Pero como funciona? 

Desde 1845, la elección para presidente en EE.UU. se produce el primer martes después del primer lunes de noviembre, lo que significa que esta vez se realizará el 3 de noviembre 2020.

La Constitución de Estados Unidos establece un sistema electoral de elección indirecta: los ciudadanos y ciudadanas estadounidenses no votan directamente al presidente, sino a unos representantes que después delegan su voto.

Eso significa que no gana el candidato con más votos, sino el que gane en la mayoría de estados.

Este sistema tiene enormes implicaciones, no sólo para decidir quién gana las elecciones sino sobre la calidad de la democracia.

En las elecciones presidenciales de Estados Unidos, la ciudadanía no vota a uno de los dos candidatos, sino que debe elegir entre una serie de representantes de su estado.

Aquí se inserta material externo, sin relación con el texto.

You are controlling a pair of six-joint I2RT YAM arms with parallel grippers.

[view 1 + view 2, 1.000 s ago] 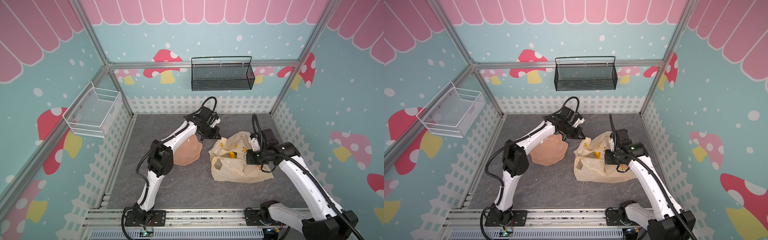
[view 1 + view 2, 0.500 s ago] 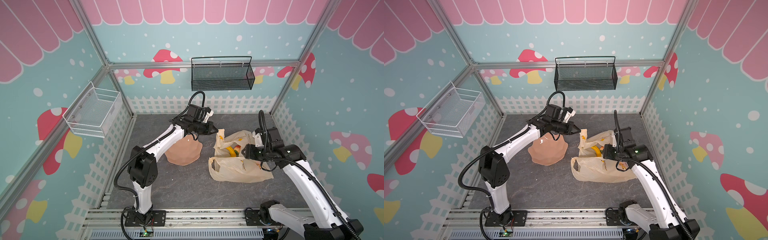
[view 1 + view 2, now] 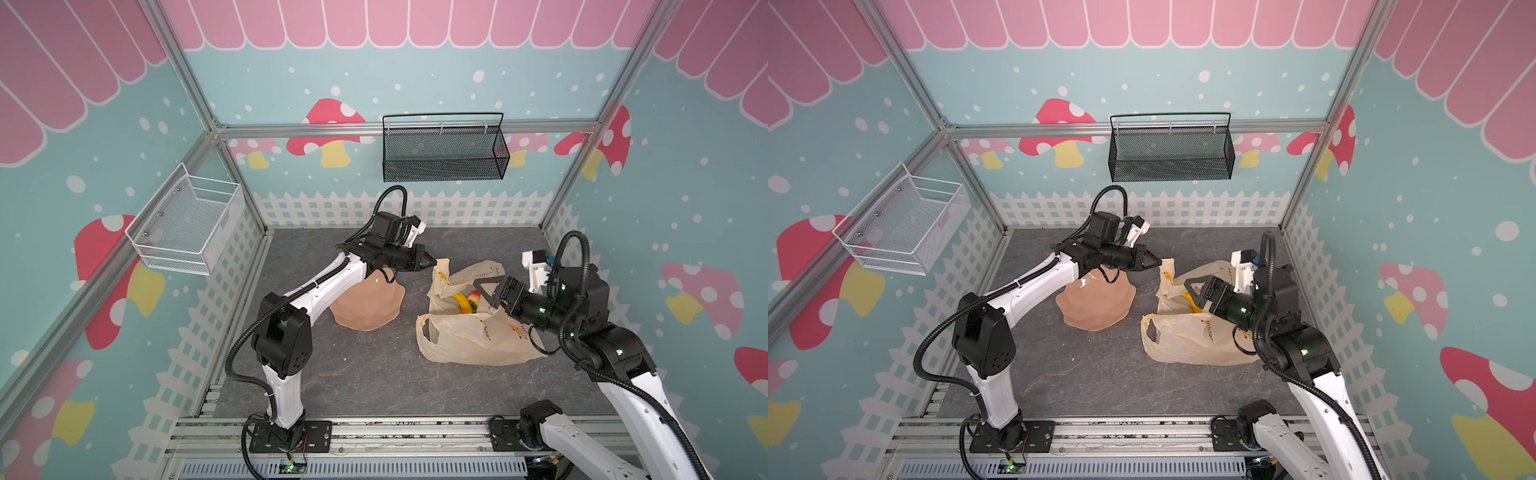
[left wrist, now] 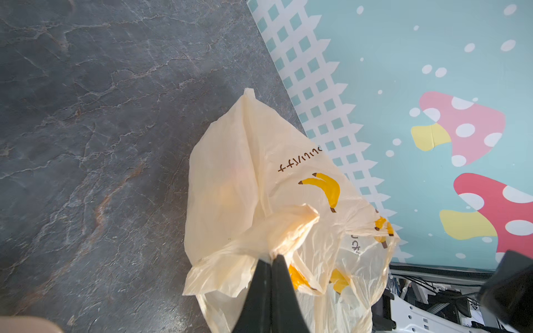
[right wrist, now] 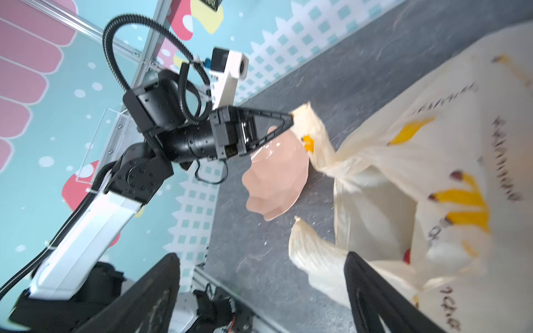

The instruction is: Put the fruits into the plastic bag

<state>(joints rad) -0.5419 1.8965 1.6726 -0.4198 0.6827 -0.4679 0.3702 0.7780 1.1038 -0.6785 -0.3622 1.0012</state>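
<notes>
At the far left a white wire-mesh basket [image 3: 187, 226] hangs on the wall. On the dark grey, stone-veined counter [image 3: 353, 374] sits a peach-pink dish [image 3: 370, 309], smooth and glossy with a wavy edge, partly under the left arm. Higher up, a black mesh basket [image 3: 444, 147] hangs on the back wall. The left claw [image 3: 433, 262] is pinched tight on one loop handle of the plastic bag [image 3: 469, 343] and holds that crumpled strip up off the counter; in the left wrist view its jaws press together with the film between them. The bag is thin, crinkly, translucent cream-yellow, and lies on the counter to the right of the dish, apart from it. It is printed with brown-tipped yellow banana prints [image 4: 323, 187] and dark lettering [image 4: 300, 160] that looks like Japanese script but is too creased to read. In its open mouth lie the fruits [image 3: 465, 300], a yellow banana and a rounded red-orange piece. The right claw [image 3: 490, 291] stands wide open at the mouth's right edge, its fingers black and triangular; whether it touches the film cannot be told.
</notes>
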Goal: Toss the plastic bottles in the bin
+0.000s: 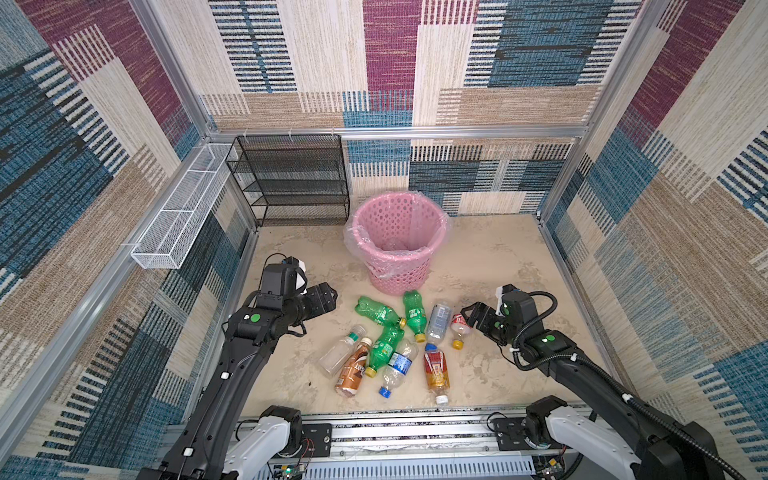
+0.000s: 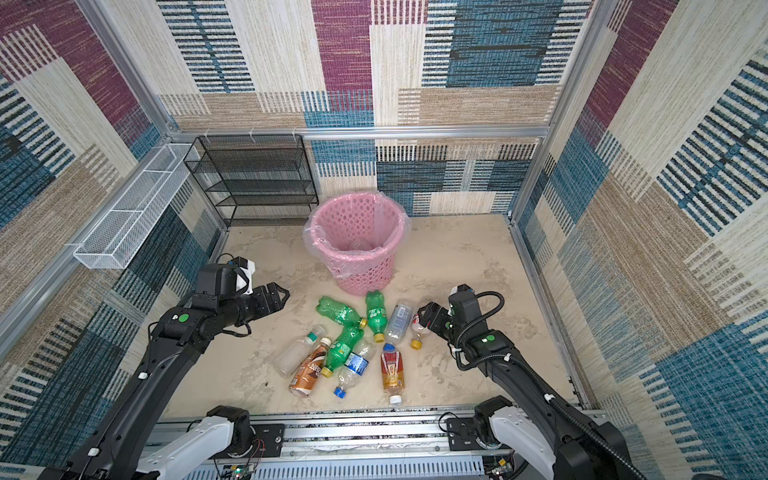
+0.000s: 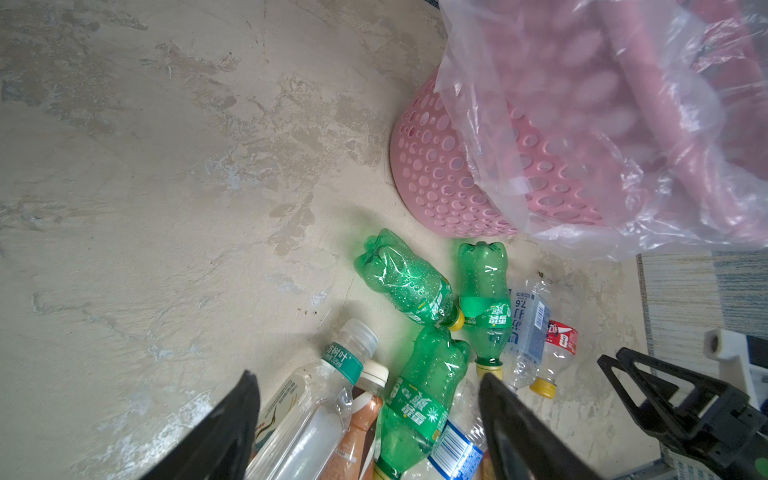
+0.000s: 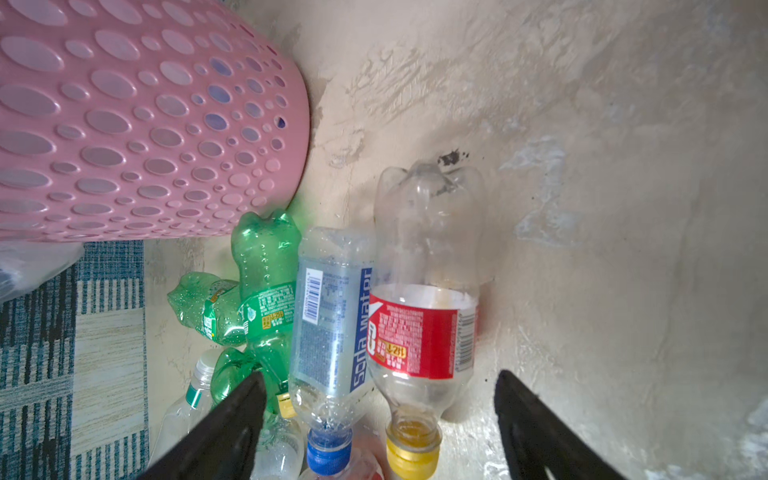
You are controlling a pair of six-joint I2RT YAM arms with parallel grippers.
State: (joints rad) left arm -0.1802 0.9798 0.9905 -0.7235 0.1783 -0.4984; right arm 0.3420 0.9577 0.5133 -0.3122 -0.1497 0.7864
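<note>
- Bottles [image 1: 384, 347], nine by count, lie on their sides in a loose heap on the sandy floor [image 1: 498, 257], at lower centre of both top views, just below the bin.
- Bin [image 1: 399, 272]: pink, perforated, lined with a clear bag, upright at centre frame. The nearest green bottle [image 1: 414, 313] has its base right by the bin's foot; whether they touch I cannot tell.
- Left gripper [image 1: 331, 296] hovers at the left of the heap, raised above the floor. In the left wrist view its fingers [image 3: 228, 419] stand wide apart, holding nothing, with bottles lying on the floor beyond them.
- Right gripper [image 1: 468, 319] sits low at the heap's right edge, jaws spread and gripping nothing. In the right wrist view they flank the necks of the red-labelled bottle [image 4: 419, 332] and the soda water bottle [image 4: 332, 316], neither finger pressing on them.
- Those two lie side by side, caps toward the right gripper.
- Black mesh rack [image 1: 291, 178] and white wire basket [image 1: 183, 208] sit at upper left of the frame, well apart from the heap.
</note>
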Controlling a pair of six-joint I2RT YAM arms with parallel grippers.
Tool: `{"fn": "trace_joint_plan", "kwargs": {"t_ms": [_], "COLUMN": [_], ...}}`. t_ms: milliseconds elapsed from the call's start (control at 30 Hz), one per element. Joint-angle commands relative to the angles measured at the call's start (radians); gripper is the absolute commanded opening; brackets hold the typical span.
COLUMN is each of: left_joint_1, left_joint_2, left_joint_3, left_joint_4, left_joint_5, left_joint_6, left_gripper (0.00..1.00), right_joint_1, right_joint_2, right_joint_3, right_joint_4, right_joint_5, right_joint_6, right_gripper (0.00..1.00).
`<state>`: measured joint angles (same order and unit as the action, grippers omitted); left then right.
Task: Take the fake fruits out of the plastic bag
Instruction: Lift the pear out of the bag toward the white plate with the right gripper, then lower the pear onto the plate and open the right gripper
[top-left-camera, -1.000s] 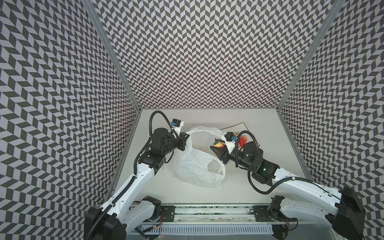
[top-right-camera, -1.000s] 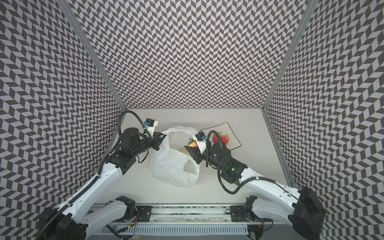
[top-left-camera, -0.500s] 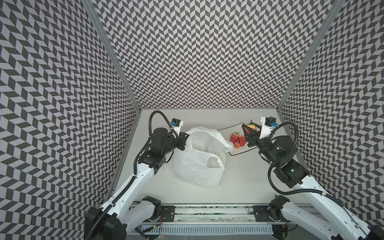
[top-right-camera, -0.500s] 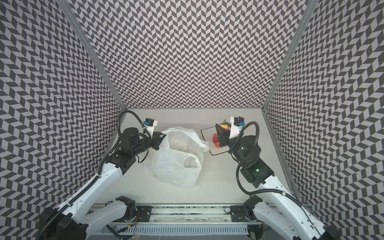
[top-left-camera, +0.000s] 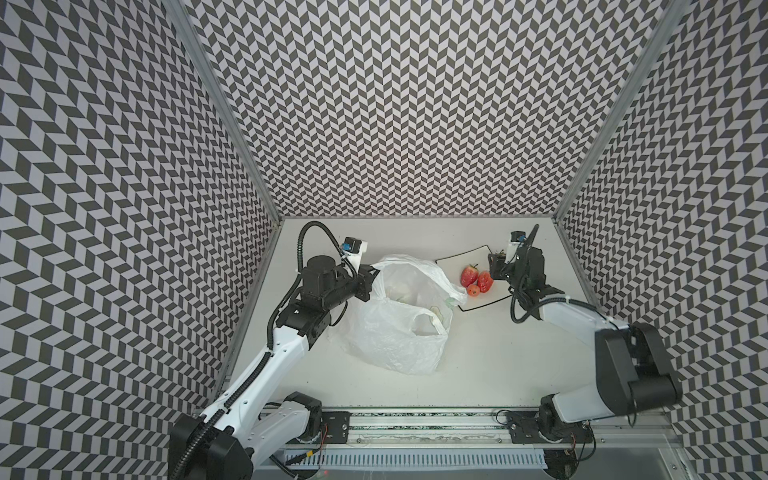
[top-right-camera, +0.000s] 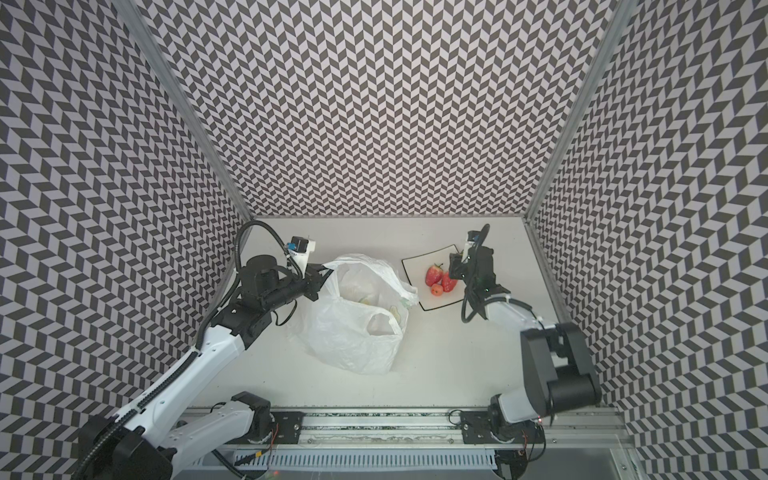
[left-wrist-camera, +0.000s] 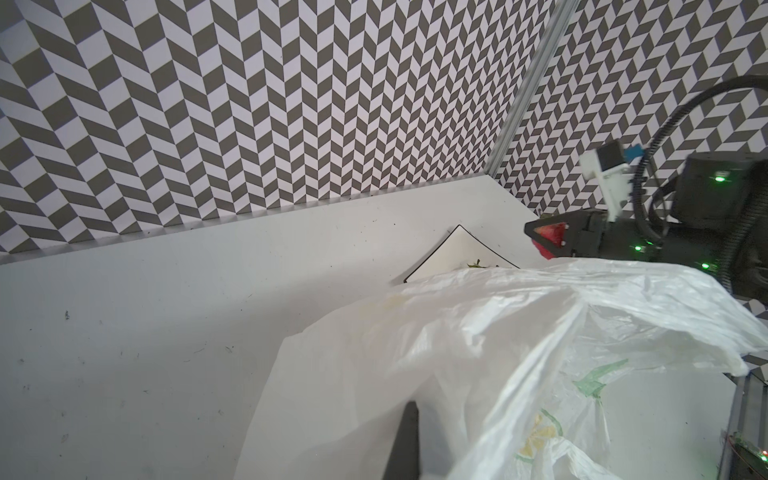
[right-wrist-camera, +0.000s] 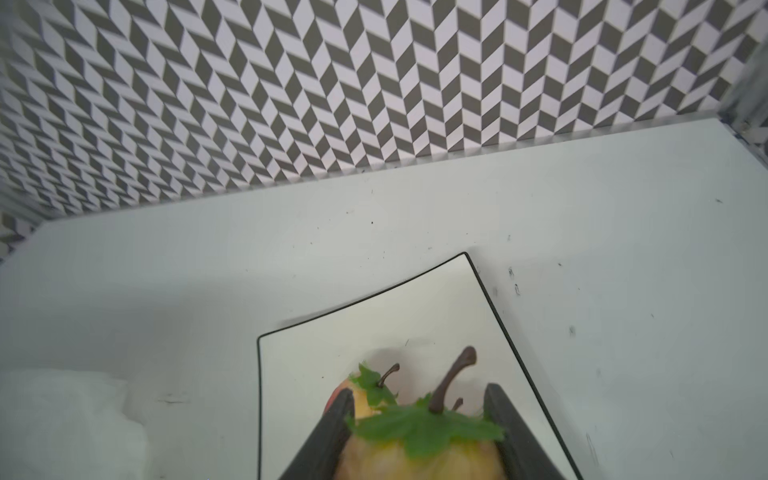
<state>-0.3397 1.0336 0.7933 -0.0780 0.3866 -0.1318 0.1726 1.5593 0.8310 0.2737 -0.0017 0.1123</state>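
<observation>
1. The plastic bag (top-left-camera: 395, 332) slumps at the frame's centre on the bench (top-left-camera: 498, 353); whether any fruit lies inside I cannot tell.
2. The left gripper (top-left-camera: 374, 274), pressed together on the bag's rim, could lose the thin film, and the mouth would collapse.
3. Right of centre, the right gripper (right-wrist-camera: 419, 392) pinches a peach-like fruit (right-wrist-camera: 415, 457) over the plate (top-left-camera: 463, 259); dropped, it may roll off or scatter the strawberries (top-left-camera: 469, 275) there.
</observation>
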Motion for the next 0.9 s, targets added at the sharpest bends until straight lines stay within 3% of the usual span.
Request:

Son estos representantes quienes votan a uno de los dos candidatos presidenciales.

Los representantes también se conocen como compromisarios o electores y son convocados por los distintos partidos políticos. Los electores se reparten entre los 50 estados, pero no todos los estados tienen el mismo número de electores: por ejemplo, California tiene 55 electores y Texas, 38.

En todo el país hay un total de 538 electores que conforman el Colegio Electoral, la autoridad que elige al presidente de Estados Unidos.

En casi todos los estados (48 de 50), todos los compromisarios o electores votan al mismo candidato: sus votos van al candidato presidencial que haya ganado por mayoría absoluta. Es decir, todos los votos van al candidato que haya ganado más del 50% de los votos en ese estado.

Las excepciones a esta regla son los estados de Maine y Nebraska. En estos estados, los votos se reparten proporcionalmente: los votos de los compromisarios o electores son una representación proporcional del porcentaje de votos de la ciudadanía.

Así es que en las elecciones estadounidenses hay dos tipos de voto: el voto popular (la ciudadanía que vota a los representantes) y el voto electoral, (cuando los representantes votan al candidato a la presidencia).

Normalmente estos dos votos suelen coincidir. Por ejemplo, si los representantes demócratas son los más votados en la mayoría de estados, es muy probable que gane el candidato demócrata.